● **WORK INSTRUCTION**: From the top of the entries, reproduce each line exactly, stopping after the line that contains "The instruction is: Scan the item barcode". Omit pictures.

Stored data entries
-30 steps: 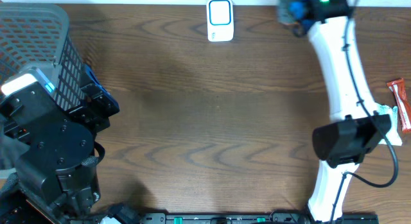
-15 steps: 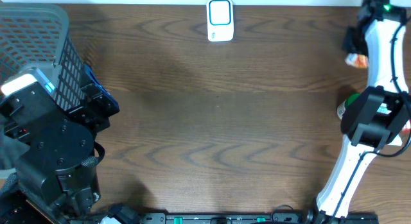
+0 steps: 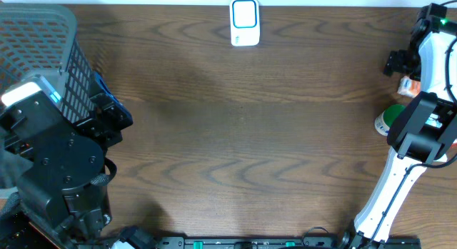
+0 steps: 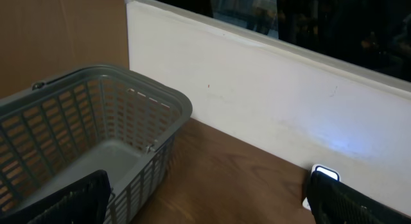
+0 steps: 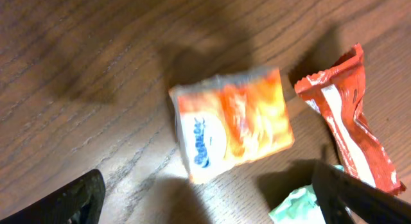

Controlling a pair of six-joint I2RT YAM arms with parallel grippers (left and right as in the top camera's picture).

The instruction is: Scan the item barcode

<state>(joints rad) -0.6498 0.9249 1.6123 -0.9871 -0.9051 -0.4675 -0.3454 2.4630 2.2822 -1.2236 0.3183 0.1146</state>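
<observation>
orange packet [image 5: 234,124] flat, long axis tilted up-right

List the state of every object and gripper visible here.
Left gripper: open, empty.
Right gripper: open, empty, over the orange packet.
Orange packet: flat on the table, free.
Red wrapper: on the table, untouched.
Basket: upright, nothing visible inside.
Scanner: at far edge, nothing before it.
</observation>
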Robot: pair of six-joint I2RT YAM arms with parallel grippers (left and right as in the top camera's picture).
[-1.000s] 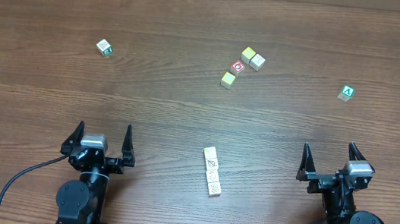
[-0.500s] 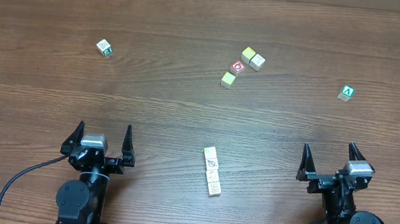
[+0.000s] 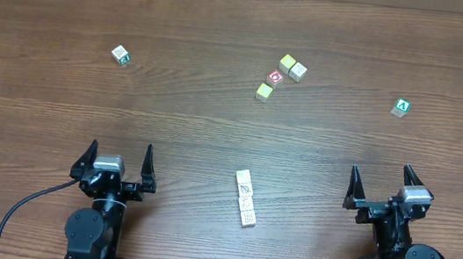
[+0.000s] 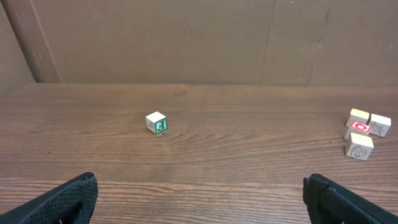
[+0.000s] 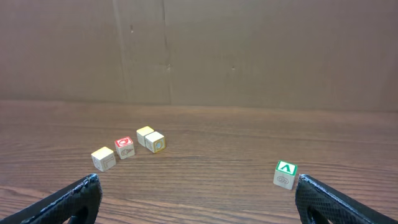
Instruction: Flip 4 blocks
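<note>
- Four pale cream wooden cubes [image 3: 246, 198] with faint line drawings, the blocks of the task, lie end to end in a short, slightly slanted row on the brown wood-grain table [image 3: 213, 136]. In the overhead view the row sits near the front edge, between the two arms and apart from both.
- Overhead, front edge: the left gripper [image 3: 118, 156] and the right gripper [image 3: 380, 185] each have their fingers spread wide, with nothing between them.
- Overhead, far half: a white cube with a green side [image 3: 120, 54] stands alone at left. A red-faced cube with a white ring [image 3: 275, 77] sits in a loose cluster with a yellow-topped cube [image 3: 287, 63], a cream cube [image 3: 299, 71] touching that one, and a pale yellow cube [image 3: 264, 91] just nearer. A green cube marked "A" [image 3: 402, 107] stands alone at right.
- Left wrist: the black fingers [image 4: 68, 199] frame bare tabletop, wide apart. The white cube with a green side [image 4: 157, 122] lies ahead at mid-distance. The cluster shows at far right, with the red-faced cube [image 4: 360, 127] in its middle, and a brown cardboard wall [image 4: 186, 37] stands behind.
- Right wrist: the fingers [image 5: 74, 199] are likewise wide apart and hold nothing. The cluster lies ahead at left, the pale yellow cube [image 5: 103, 158] nearest. The green cube marked "A" [image 5: 285, 174] stands at right, near the right-hand finger but clear of it.
</note>
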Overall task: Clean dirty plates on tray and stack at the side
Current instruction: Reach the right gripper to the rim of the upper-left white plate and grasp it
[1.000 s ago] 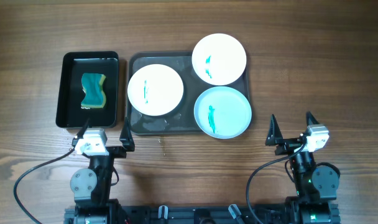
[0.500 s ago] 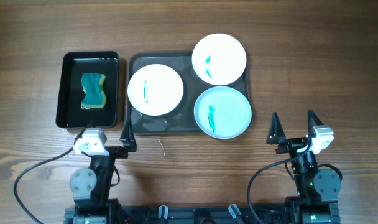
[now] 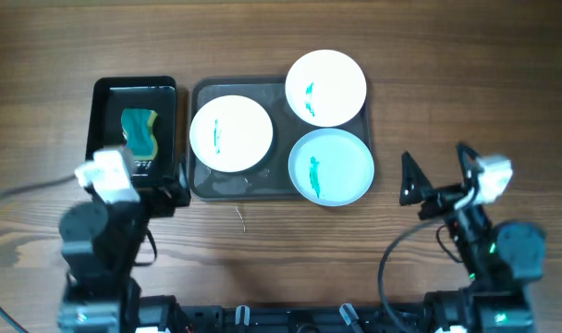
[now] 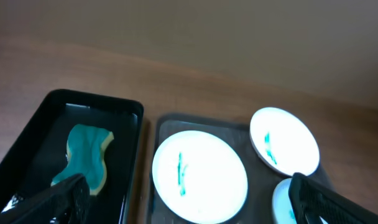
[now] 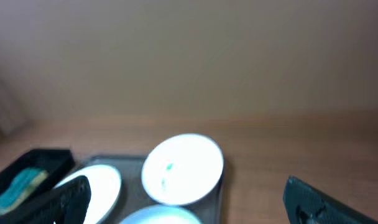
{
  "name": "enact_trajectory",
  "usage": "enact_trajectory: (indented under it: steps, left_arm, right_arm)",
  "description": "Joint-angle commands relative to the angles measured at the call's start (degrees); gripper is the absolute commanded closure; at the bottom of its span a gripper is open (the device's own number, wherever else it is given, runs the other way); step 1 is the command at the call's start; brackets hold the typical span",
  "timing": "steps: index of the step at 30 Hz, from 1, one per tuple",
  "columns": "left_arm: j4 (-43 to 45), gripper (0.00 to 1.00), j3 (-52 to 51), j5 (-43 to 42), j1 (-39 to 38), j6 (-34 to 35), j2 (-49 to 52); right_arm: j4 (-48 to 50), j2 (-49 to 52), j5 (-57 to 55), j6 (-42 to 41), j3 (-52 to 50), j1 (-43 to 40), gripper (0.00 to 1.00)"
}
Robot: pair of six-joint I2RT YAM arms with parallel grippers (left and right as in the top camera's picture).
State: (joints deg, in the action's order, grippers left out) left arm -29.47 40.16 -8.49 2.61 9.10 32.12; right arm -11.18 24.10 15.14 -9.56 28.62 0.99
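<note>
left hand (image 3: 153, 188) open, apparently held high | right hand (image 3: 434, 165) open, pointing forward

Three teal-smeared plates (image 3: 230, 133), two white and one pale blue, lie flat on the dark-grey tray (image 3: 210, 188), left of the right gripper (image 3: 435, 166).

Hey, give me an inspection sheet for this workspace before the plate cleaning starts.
Surface: wood-grain table.
Job's things: grey tray holds left white plate, rear white plate and pale blue plate; each has a teal smear; none stacked.
Clutter: black tray with sponge beside the grey tray; thin pale strand on the wood.
End effectors: left end effector open, empty; right end effector open, empty.
Cables: grey cable at left arm; black cable at right arm.
Surroundings: plain beige wall.
</note>
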Motion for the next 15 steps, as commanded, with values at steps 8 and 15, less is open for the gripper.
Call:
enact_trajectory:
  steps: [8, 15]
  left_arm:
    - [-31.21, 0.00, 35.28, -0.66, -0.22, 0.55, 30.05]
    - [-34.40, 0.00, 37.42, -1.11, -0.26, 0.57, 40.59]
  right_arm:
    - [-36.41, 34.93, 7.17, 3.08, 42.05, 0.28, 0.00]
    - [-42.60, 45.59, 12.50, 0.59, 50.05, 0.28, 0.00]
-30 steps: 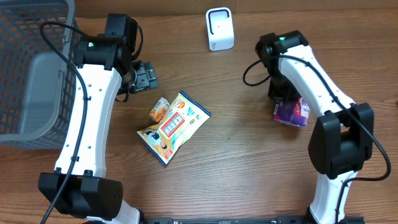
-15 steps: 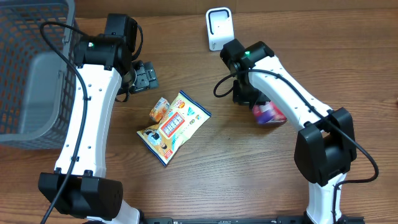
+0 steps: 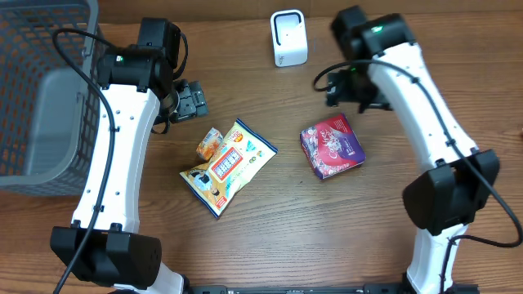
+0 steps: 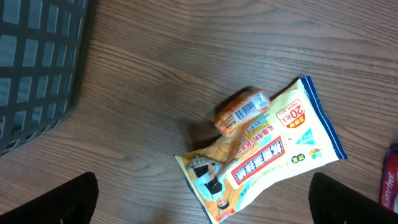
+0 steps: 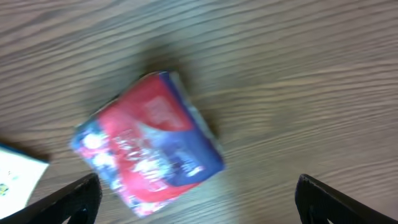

● **EXERCISE SOLUTION**:
-30 steps: 
-15 steps: 
+0 steps: 
+0 steps: 
+0 steps: 

Controlling a pair of six-joint I2RT YAM arms with parallel grippers (left and right as in the top camera's picture).

The instruction is: Scan the item barcode

The exercise ends with this answer.